Exercise requirements: Line by line, transcribe the data shown below.

§ §

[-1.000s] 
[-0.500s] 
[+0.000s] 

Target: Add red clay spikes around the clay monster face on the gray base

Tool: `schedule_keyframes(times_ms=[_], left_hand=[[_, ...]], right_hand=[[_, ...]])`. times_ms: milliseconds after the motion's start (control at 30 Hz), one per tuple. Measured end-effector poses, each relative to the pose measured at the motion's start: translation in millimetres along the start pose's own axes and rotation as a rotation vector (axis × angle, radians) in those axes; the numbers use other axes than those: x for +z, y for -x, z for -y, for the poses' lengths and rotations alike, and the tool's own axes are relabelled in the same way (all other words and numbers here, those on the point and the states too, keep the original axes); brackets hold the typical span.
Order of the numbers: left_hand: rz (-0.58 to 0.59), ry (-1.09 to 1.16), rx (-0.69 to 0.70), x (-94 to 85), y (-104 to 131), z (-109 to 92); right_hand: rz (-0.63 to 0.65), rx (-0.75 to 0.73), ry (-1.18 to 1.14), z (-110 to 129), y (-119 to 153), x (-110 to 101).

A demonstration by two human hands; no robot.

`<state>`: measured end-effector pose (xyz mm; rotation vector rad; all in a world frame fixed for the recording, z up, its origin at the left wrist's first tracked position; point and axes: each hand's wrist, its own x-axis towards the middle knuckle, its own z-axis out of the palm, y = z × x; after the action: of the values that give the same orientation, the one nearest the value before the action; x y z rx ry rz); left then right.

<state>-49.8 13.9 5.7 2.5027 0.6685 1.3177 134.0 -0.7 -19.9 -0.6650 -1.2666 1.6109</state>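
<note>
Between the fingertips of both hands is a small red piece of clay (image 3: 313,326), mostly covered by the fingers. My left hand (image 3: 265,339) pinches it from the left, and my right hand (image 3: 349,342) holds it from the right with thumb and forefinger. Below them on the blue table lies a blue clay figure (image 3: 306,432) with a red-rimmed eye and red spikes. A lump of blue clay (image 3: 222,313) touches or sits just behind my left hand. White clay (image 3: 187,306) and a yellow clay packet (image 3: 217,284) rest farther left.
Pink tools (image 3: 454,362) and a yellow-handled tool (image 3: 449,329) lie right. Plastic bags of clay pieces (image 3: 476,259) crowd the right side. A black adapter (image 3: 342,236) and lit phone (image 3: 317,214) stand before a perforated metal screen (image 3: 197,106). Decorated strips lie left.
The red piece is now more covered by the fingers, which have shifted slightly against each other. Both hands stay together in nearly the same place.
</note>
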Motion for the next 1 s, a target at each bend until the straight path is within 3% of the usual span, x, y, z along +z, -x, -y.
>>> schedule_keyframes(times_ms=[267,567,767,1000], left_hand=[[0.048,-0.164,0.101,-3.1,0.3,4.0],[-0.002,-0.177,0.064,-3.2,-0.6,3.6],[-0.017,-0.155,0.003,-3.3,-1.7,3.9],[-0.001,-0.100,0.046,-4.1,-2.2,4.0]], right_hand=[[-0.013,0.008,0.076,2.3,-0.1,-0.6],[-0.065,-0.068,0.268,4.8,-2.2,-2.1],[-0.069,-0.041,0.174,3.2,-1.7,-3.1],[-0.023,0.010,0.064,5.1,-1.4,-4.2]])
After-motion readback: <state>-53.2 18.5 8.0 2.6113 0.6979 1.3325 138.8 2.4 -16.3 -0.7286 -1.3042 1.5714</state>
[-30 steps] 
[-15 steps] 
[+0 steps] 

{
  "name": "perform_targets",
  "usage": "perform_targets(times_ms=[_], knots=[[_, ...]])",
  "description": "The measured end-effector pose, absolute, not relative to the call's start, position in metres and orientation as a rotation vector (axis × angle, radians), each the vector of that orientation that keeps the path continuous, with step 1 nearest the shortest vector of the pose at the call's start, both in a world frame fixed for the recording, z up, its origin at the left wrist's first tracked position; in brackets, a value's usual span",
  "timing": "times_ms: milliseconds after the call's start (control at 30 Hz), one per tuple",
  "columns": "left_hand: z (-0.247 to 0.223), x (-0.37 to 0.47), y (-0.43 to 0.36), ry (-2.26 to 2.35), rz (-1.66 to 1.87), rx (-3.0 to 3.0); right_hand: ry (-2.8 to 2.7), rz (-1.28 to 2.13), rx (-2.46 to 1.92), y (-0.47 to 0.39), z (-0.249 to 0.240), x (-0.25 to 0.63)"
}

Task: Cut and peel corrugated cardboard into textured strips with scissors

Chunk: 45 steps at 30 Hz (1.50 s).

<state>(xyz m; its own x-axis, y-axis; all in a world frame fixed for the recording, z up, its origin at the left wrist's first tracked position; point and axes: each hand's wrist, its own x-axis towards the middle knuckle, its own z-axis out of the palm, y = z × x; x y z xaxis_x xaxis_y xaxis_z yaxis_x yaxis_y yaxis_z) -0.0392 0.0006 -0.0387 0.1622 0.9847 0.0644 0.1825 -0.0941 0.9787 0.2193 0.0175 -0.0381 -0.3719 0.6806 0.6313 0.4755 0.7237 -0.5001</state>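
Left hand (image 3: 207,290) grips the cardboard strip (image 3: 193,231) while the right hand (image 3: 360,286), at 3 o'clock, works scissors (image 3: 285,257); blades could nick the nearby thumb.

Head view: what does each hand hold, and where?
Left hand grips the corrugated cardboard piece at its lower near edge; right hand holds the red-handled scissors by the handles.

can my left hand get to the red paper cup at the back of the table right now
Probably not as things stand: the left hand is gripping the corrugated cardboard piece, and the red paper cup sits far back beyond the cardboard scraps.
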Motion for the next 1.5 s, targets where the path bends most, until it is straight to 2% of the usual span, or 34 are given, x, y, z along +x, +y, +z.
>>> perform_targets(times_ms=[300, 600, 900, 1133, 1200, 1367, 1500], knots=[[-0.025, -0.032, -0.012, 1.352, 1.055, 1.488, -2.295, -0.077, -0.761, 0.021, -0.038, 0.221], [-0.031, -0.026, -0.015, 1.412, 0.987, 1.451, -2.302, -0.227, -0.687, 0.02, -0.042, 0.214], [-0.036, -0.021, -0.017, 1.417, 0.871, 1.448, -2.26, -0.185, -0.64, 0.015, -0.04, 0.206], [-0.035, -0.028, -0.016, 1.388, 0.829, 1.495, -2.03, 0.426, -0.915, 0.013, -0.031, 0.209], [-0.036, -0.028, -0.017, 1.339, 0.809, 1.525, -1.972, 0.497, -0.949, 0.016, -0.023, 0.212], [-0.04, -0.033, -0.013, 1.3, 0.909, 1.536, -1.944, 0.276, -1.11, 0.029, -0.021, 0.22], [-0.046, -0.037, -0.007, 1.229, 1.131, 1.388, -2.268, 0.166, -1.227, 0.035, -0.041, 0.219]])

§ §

Your solution:
[-1.000s] 
[-0.500s] 
[+0.000s] 

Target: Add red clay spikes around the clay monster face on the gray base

Tool: `schedule_keyframes(times_ms=[_], left_hand=[[_, ...]], right_hand=[[_, ...]])`. times_ms: milliseconds after the motion's start (control at 30 Hz), one per tuple. Measured end-effector poses, each relative to the pose measured at the motion's start: translation in millimetres along the start pose's own axes and rotation as a rotation vector (axis × angle, radians) in those axes; the numbers use other axes than those: x for +z, y for -x, z for -y, for the poses' lengths and rotations alike, and the tool's own axes are relabelled in the same way (all other words and numbers here, those on the point and the states too, keep the original axes); brackets hold the typical span.
Order of the numbers: left_hand: rz (-0.58 to 0.59), ry (-1.09 to 1.16), rx (-0.69 to 0.70), x (-94 to 85), y (-104 to 131), z (-109 to 92); right_hand: rz (-0.63 to 0.65), rx (-0.75 to 0.73), ry (-1.18 to 1.14), z (-110 to 129), y (-119 to 153), x (-110 to 101).

A demonstration by two human hands; no robot.

`<state>`: measured end-effector pose (xyz mm; rotation vector rad; all in a world frame fixed for the recording, z up, its origin at the left wrist's first tracked position; point and axes: each hand's wrist, its own x-axis towards the middle knuckle, its own z-axis out of the palm, y = z × x; after the action: of the values that give the same orientation, the one nearest the value before the action; x y z rx ry rz); left then right.

<state>-49.8 13.9 5.7 2.5027 0.6685 1.3177 134.0 -0.7 -19.9 -0.6650 -1.2666 1.6109</state>
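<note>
Between the fingertips of both hands is a small red piece of clay (image 3: 313,326), mostly covered by the fingers. My left hand (image 3: 265,339) pinches it from the left, and my right hand (image 3: 349,342) holds it from the right with thumb and forefinger. Below them on the blue table lies a blue clay figure (image 3: 306,432) with a red-rimmed eye and red spikes. A lump of blue clay (image 3: 222,313) touches or sits just behind my left hand. White clay (image 3: 187,306) and a yellow clay packet (image 3: 217,284) rest farther left.
Pink tools (image 3: 454,362) and a yellow-handled tool (image 3: 449,329) lie right. Plastic bags of clay pieces (image 3: 476,259) crowd the right side. A black adapter (image 3: 342,236) and lit phone (image 3: 317,214) stand before a perforated metal screen (image 3: 197,106). Decorated strips lie left.
The red piece is now more covered by the fingers, which have shifted slightly against each other. Both hands stay together in nearly the same place.
</note>
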Motion for the next 1 s, a target at each bend until the straight path is within 3% of the usual span, x, y, z along +z, -x, -y.
>>> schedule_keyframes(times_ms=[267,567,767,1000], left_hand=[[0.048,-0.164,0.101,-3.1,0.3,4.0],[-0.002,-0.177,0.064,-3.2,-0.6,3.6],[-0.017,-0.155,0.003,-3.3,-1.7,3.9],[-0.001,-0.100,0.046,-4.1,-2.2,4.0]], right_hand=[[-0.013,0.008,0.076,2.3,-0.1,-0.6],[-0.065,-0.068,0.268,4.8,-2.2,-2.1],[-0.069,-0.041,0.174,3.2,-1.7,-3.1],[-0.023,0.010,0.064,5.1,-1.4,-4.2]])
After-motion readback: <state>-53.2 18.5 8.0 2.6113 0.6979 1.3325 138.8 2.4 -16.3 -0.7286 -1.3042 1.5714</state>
[-30 steps] 
[-15 steps] 
[+0 steps] 

{
  "name": "perform_targets",
  "usage": "perform_targets(times_ms=[_], knots=[[_, ...]])",
  "description": "The measured end-effector pose, absolute, not relative to the call's start, position in metres and orientation as a rotation vector (axis × angle, radians), each the vector of that orientation that keeps the path continuous, with step 1 nearest the shortest vector of the pose at the call's start, both in a world frame fixed for the recording, z up, its origin at the left wrist's first tracked position; in brackets, a value's usual span",
  "timing": "times_ms: milliseconds after the call's start (control at 30 Hz), one per tuple",
  "columns": "left_hand: z (-0.247 to 0.223), x (-0.37 to 0.47), y (-0.43 to 0.36), ry (-2.26 to 2.35), rz (-1.66 to 1.87), rx (-3.0 to 3.0); right_hand: ry (-2.8 to 2.7), rz (-1.28 to 2.13), rx (-2.46 to 1.92), y (-0.47 to 0.39), z (-0.249 to 0.240), x (-0.25 to 0.63)"
}

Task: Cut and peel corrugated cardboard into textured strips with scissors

Chunk: 45 steps at 30 Hz (1.50 s).

<state>(xyz m; its own x-axis, y-axis; all in a world frame fixed for the recording, z up, its origin at the left wrist's first tracked position; point and axes: each hand's wrist, its own x-axis towards the middle knuckle, its own z-axis out of the palm, y = z × x; x y z xaxis_x xaxis_y xaxis_z yaxis_x yaxis_y yaxis_z) -0.0392 0.0006 -0.0387 0.1622 0.9847 0.0644 0.1825 -0.0941 0.9787 0.2193 0.0175 -0.0381 -0.3719 0.6806 0.6313 0.4755 0.7237 -0.5001</state>
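Left hand (image 3: 207,290) grips the cardboard strip (image 3: 193,231) while the right hand (image 3: 360,286), at 3 o'clock, works scissors (image 3: 285,257); blades could nick the nearby thumb.

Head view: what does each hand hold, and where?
Left hand grips the corrugated cardboard piece at its lower near edge; right hand holds the red-handled scissors by the handles.

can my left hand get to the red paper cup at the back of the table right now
Probably not as things stand: the left hand is gripping the corrugated cardboard piece, and the red paper cup sits far back beyond the cardboard scraps.
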Motion for the next 1.5 s, targets where the path bends most, until it is straight to 2% of the usual span, or 34 are given, x, y, z along +x, +y, +z.
>>> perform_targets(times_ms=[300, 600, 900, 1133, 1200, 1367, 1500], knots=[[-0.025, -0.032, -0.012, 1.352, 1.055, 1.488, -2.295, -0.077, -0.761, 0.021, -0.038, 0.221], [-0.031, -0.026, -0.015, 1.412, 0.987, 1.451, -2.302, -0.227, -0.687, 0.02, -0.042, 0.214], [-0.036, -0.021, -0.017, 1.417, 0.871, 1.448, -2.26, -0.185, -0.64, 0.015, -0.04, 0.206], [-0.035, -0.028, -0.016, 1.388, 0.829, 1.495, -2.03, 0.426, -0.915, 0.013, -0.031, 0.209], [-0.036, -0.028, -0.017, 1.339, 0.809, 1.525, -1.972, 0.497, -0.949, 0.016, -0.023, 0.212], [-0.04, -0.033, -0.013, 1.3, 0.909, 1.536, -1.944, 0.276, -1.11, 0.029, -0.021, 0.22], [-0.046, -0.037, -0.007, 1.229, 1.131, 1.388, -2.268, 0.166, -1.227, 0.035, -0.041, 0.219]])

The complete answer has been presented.